▶ _Dataset section_
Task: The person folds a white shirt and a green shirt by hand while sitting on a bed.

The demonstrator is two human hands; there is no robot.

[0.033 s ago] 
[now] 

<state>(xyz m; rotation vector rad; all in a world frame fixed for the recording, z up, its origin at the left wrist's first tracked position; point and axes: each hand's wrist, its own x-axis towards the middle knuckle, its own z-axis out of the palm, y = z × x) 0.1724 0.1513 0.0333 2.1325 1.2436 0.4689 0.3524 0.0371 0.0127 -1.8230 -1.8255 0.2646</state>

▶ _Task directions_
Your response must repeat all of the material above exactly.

▶ _Answer section_
Task: The person folds a white shirt and a green shirt by hand while sitting on a bed.

The demonstrator is two human hands; there is no robot.

[0.033 s ago] 
[now] 

<state>(xyz m; rotation vector rad; all in a world frame fixed for the recording, z up, its origin at the left wrist's first tracked position; point and axes: each hand's wrist, its own x-axis towards the middle knuckle, its own z-axis out of the palm, y = z × x) 0.1724 0.1513 0.0333 2.1325 1.2436 0.4689 0.3524 0.0371 0.0127 -1.8230 -1.8255 0.2646</state>

There is nothing else to the answer.